▶ _Exercise_
All of the data must be output exactly, with every picture left out.
-- Opening Marker --
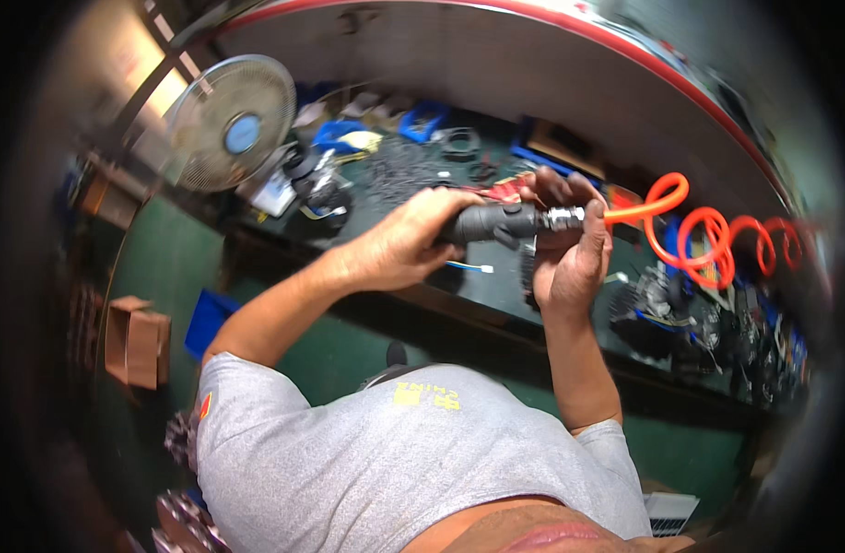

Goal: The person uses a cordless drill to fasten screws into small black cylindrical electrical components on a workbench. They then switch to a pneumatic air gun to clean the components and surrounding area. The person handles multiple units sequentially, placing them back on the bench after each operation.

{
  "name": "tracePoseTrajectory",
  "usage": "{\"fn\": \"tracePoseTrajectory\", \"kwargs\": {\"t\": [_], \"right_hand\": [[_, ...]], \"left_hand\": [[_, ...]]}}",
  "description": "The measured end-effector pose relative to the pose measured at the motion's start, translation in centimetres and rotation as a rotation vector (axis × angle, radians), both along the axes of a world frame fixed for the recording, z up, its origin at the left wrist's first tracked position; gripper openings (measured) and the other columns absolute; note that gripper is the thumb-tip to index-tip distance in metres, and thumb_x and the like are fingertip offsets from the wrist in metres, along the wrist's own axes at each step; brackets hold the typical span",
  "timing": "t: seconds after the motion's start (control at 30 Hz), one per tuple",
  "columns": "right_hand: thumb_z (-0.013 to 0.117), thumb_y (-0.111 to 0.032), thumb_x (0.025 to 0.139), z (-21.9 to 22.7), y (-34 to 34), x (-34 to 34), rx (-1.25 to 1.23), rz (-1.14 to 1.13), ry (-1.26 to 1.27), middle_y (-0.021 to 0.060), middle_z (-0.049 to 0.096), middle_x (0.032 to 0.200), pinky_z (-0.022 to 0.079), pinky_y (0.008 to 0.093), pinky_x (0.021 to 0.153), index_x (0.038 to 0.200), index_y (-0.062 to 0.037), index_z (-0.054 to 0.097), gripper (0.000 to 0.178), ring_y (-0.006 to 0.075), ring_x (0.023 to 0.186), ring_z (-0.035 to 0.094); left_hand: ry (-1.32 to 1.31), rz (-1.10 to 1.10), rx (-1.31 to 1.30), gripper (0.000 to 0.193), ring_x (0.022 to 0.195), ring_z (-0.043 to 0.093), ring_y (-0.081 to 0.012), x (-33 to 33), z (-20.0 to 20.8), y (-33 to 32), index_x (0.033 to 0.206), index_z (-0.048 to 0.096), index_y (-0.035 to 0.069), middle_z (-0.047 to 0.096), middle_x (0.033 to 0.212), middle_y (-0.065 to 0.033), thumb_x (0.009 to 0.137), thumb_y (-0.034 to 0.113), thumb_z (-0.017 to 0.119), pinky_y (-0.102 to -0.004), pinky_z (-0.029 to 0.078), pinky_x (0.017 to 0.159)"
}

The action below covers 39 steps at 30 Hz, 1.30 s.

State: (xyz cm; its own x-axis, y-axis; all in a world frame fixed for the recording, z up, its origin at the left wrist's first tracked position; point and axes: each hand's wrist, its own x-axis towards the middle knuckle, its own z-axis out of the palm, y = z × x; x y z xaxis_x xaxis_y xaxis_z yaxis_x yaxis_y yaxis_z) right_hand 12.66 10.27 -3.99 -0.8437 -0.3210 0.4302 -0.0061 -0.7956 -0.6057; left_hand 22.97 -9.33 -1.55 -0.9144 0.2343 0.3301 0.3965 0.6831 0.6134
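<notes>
My left hand (421,235) is wrapped around the black body of an air tool (492,224), held level above the workbench. A silver hose coupling (561,218) joins the tool's right end to an orange coiled air hose (704,235). My right hand (570,253) is curled around that coupling, thumb on the near side and fingers behind it. The tool's working end is hidden by my left hand. Something red (508,191), partly covered, lies behind the tool. On the bench below, a thin cable with a white connector (486,269) sticks out.
A round fan (243,134) stands at the bench's left end. Blue bins (422,120) and piles of small black parts (399,170) occupy the back. Black assemblies with wires (662,309) crowd the right. A cardboard box (137,343) and a blue crate (209,323) sit on the floor.
</notes>
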Motion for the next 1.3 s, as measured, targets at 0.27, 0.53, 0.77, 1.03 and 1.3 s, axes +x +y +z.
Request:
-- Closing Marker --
▶ _Solution for this problem_
Goal: The person uses a cordless drill to fasten screws into small black cylindrical electrical components on a workbench. They then switch to a pneumatic air gun to clean the components and surrounding area. The person handles multiple units sequentially, placing them back on the bench after each operation.

{
  "name": "tracePoseTrajectory",
  "usage": "{\"fn\": \"tracePoseTrajectory\", \"kwargs\": {\"t\": [_], \"right_hand\": [[_, ...]], \"left_hand\": [[_, ...]]}}",
  "description": "The measured end-effector pose relative to the pose measured at the motion's start, translation in centimetres and rotation as a rotation vector (axis × angle, radians), both along the axes of a world frame fixed for the recording, z up, its origin at the left wrist's first tracked position; gripper openings (measured) and the other columns absolute; note that gripper is the thumb-tip to index-tip distance in metres, and thumb_x and the like are fingertip offsets from the wrist in metres, along the wrist's own axes at each step; brackets hold the typical span",
  "timing": "t: seconds after the motion's start (control at 30 Hz), one per tuple",
  "columns": "right_hand: thumb_z (-0.013 to 0.117), thumb_y (-0.111 to 0.032), thumb_x (0.025 to 0.139), z (-21.9 to 22.7), y (-34 to 34), x (-34 to 34), rx (-1.25 to 1.23), rz (-1.14 to 1.13), ry (-1.26 to 1.27), middle_y (-0.021 to 0.060), middle_z (-0.049 to 0.096), middle_x (0.032 to 0.200), pinky_z (-0.022 to 0.079), pinky_y (0.008 to 0.093), pinky_x (0.021 to 0.153), index_x (0.038 to 0.200), index_y (-0.062 to 0.037), index_z (-0.054 to 0.097), gripper (0.000 to 0.178), ring_y (-0.006 to 0.075), ring_x (0.023 to 0.186), ring_z (-0.035 to 0.094); left_hand: ry (-1.32 to 1.31), rz (-1.10 to 1.10), rx (-1.31 to 1.30), gripper (0.000 to 0.193), ring_x (0.022 to 0.195), ring_z (-0.043 to 0.093), ring_y (-0.081 to 0.012), x (-33 to 33), z (-20.0 to 20.8), y (-33 to 32), index_x (0.033 to 0.206), index_z (-0.048 to 0.096), index_y (-0.035 to 0.069), middle_z (-0.047 to 0.096), middle_x (0.033 to 0.212), middle_y (-0.065 to 0.033), thumb_x (0.009 to 0.137), thumb_y (-0.034 to 0.113), thumb_z (-0.017 to 0.119), pinky_y (-0.102 to -0.004), pinky_z (-0.029 to 0.078), pinky_x (0.017 to 0.159)"
}

The action below covers 39 steps at 30 Hz, 1.30 s.

State: (xyz cm; its own x-axis, y-axis; all in a world frame fixed for the recording, z up, its origin at the left wrist's first tracked position; point and axes: each hand's wrist, its own x-axis towards the middle knuckle, its own z-axis out of the palm, y = z × x; x y z xaxis_x xaxis_y xaxis_z yaxis_x yaxis_y yaxis_z) right_hand 12.66 10.27 -3.99 -0.8437 -0.3210 0.4302 -0.0061 -0.7956 -0.6057; left_hand 22.97 -9.33 -1.55 -0.9144 0.2343 0.3301 0.3965 0.6831 0.6134
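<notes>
My left hand (421,235) is wrapped around the black body of an air tool (492,224), held level above the workbench. A silver hose coupling (561,218) joins the tool's right end to an orange coiled air hose (704,235). My right hand (570,253) is curled around that coupling, thumb on the near side and fingers behind it. The tool's working end is hidden by my left hand. Something red (508,191), partly covered, lies behind the tool. On the bench below, a thin cable with a white connector (486,269) sticks out.
A round fan (243,134) stands at the bench's left end. Blue bins (422,120) and piles of small black parts (399,170) occupy the back. Black assemblies with wires (662,309) crowd the right. A cardboard box (137,343) and a blue crate (209,323) sit on the floor.
</notes>
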Motion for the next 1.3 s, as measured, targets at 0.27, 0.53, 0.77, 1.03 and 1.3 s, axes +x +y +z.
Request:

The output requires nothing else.